DHCP Static Mapping parámetros
DHCP Static Mapping Verificación
Estado del servicio DHCP
Validar dirección IP en virtual.

Servidor CentOS#

  • Configurar una dirección IP estática en la interfaz host-only que está en la red DMZ (ver diagrama de red)

  • Instalar los paquetes httpd y mod_ssl

[root@centos ~]# dnf -y install httpd mod_ssl

    ...
  • Reiniciar el servicio httpd
[root@centos ~]# systemctl restart httpd
  • Revisar que mod_ssl esté instalado y configurado
[root@centos ~]# cat /etc/httpd/conf.modules.d/00-ssl.conf
LoadModule ssl_module modules/mod_ssl.so

[root@centos ~]# grep '^SSLCertificate*' /etc/httpd/conf.d/ssl.conf
SSLCertificateFile /etc/pki/tls/certs/localhost.crt
SSLCertificateKeyFile /etc/pki/tls/private/localhost.key

[root@centos ~]# ls -la /etc/pki/tls/certs/localhost.crt /etc/pki/tls/private/localhost.key
-rw-r--r--. 1 root root 3871 Nov  1 12:13 /etc/pki/tls/certs/localhost.crt
-rw-------. 1 root root 1704 Nov  1 12:13 /etc/pki/tls/private/localhost.key

[root@centos ~]# apachectl -M | grep ssl
 ssl_module (shared)

Note

  • En esta práctica no importa que el certificado sea auto-firmado
  • Verificar que los puertos estén abiertos
[root@centos ~]# netstat -ntulp | egrep '^Proto|httpd'
Proto Recv-Q Send-Q Local Address           Foreign Address         State       PID/Program name
tcp6       0      0 :::80                   :::*                    LISTEN      3310/httpd
tcp6       0      0 :::443                  :::*                    LISTEN      3310/httpd
  • Habilitar el servicio
[root@centos ~]# systemctl enable --now httpd
Created symlink /etc/systemd/system/multi-user.target.wants/httpd.service → /usr/lib/systemd/system/httpd.service.
  • Edita los archivos HTML que necesites en el directorio /var/www/html, estos serán visibles en la URL http://IP-CENTOS/ARCHIVO.html

Conclusiones#

  • Comparar las ventajas y desventajas de utilizar pfSense contra realizar la configuración manual en GNU/Linux
    • Comparar la configuración de un appliance de firewall como pfSense utilizando la consola web contra hacer la configuración de cada servicio a mano en un sistema operativo GNU/Linux de propósito general (router con sysctl, NAT con iptables, DNS forwarder, servidor DHCP) y mencionar las ventajas y desventajas de cada opción
  • Al analizar las reglas de pfSense, ¿Cuándo se usa reject o block?
  • ¿Qué tipo de política se usa en la práctica: permisiva o restrictiva? Justifica la respuesta
    • ¿Cúal se considera mejor?

Extra#

  • Elabora un video donde expliquen la topología de red utilizada y realicen las pruebas de conectividad.
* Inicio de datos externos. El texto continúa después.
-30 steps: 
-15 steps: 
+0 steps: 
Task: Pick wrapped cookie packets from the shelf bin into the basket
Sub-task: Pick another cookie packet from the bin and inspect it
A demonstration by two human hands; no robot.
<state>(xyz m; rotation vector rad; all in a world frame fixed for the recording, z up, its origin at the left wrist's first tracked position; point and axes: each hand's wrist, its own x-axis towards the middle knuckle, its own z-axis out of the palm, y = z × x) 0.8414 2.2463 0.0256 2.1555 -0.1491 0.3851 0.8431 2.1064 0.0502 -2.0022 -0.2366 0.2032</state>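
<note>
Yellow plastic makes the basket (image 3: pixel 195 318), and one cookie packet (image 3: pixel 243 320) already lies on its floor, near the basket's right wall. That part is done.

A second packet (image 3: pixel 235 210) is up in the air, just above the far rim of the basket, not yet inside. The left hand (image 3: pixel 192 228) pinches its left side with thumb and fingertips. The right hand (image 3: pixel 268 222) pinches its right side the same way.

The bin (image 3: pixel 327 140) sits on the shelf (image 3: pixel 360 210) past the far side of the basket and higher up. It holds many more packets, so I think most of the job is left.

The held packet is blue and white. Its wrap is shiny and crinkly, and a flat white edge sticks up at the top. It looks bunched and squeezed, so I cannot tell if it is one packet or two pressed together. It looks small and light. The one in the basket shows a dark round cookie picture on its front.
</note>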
    • Subir el video a YouTube y agregar la referencia de este video al archivo README.md
- [Video de la topología de red utilizada 📼](https://youtu.be/0123456789ABCDEF)

  • Agregar el servicio de VPN:

    • Conectar un cliente desde la red WAN a la VPN de tal manera que pueda acceder a los dispositivos de la red LAN por SSH, HTTP y HTTPS.